**Exercise details:**
Set down every line below, word for word.

**Dataset section:**
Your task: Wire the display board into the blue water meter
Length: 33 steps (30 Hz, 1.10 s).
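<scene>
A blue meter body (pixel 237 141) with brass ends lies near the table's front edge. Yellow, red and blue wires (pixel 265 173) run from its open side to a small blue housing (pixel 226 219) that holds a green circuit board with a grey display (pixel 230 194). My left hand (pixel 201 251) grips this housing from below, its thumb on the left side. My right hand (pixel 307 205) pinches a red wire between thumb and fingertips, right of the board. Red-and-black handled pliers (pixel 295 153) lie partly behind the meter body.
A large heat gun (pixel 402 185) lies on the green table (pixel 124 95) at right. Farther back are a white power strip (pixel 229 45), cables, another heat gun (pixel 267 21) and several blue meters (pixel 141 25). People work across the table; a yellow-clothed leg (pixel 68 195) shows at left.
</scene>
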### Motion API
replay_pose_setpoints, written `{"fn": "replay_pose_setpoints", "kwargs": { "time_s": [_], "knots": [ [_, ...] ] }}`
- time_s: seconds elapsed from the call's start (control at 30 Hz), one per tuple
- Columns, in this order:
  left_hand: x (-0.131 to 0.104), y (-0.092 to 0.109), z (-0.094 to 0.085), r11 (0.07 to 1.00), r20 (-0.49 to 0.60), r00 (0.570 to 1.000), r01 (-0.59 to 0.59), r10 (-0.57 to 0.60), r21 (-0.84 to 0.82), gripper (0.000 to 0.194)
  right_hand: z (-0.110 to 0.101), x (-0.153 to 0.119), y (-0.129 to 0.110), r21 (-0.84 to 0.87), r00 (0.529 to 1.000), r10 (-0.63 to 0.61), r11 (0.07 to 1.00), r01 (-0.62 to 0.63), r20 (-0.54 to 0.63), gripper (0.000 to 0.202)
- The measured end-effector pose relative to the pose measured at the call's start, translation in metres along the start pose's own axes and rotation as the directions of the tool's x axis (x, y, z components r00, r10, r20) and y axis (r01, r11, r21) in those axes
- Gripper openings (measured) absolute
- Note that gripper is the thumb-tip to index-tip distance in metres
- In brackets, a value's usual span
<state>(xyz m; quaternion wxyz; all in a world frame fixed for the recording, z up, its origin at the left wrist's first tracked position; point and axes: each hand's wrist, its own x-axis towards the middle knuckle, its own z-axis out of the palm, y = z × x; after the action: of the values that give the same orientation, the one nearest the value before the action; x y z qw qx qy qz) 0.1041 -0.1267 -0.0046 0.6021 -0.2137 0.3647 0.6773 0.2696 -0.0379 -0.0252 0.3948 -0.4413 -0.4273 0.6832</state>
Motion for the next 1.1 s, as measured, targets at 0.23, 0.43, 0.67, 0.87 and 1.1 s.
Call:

**Response to the exercise:**
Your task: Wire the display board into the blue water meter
Length: 33 steps (30 Hz, 1.10 s).
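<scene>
A blue meter body (pixel 237 141) with brass ends lies near the table's front edge. Yellow, red and blue wires (pixel 265 173) run from its open side to a small blue housing (pixel 226 219) that holds a green circuit board with a grey display (pixel 230 194). My left hand (pixel 201 251) grips this housing from below, its thumb on the left side. My right hand (pixel 307 205) pinches a red wire between thumb and fingertips, right of the board. Red-and-black handled pliers (pixel 295 153) lie partly behind the meter body.
A large heat gun (pixel 402 185) lies on the green table (pixel 124 95) at right. Farther back are a white power strip (pixel 229 45), cables, another heat gun (pixel 267 21) and several blue meters (pixel 141 25). People work across the table; a yellow-clothed leg (pixel 68 195) shows at left.
</scene>
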### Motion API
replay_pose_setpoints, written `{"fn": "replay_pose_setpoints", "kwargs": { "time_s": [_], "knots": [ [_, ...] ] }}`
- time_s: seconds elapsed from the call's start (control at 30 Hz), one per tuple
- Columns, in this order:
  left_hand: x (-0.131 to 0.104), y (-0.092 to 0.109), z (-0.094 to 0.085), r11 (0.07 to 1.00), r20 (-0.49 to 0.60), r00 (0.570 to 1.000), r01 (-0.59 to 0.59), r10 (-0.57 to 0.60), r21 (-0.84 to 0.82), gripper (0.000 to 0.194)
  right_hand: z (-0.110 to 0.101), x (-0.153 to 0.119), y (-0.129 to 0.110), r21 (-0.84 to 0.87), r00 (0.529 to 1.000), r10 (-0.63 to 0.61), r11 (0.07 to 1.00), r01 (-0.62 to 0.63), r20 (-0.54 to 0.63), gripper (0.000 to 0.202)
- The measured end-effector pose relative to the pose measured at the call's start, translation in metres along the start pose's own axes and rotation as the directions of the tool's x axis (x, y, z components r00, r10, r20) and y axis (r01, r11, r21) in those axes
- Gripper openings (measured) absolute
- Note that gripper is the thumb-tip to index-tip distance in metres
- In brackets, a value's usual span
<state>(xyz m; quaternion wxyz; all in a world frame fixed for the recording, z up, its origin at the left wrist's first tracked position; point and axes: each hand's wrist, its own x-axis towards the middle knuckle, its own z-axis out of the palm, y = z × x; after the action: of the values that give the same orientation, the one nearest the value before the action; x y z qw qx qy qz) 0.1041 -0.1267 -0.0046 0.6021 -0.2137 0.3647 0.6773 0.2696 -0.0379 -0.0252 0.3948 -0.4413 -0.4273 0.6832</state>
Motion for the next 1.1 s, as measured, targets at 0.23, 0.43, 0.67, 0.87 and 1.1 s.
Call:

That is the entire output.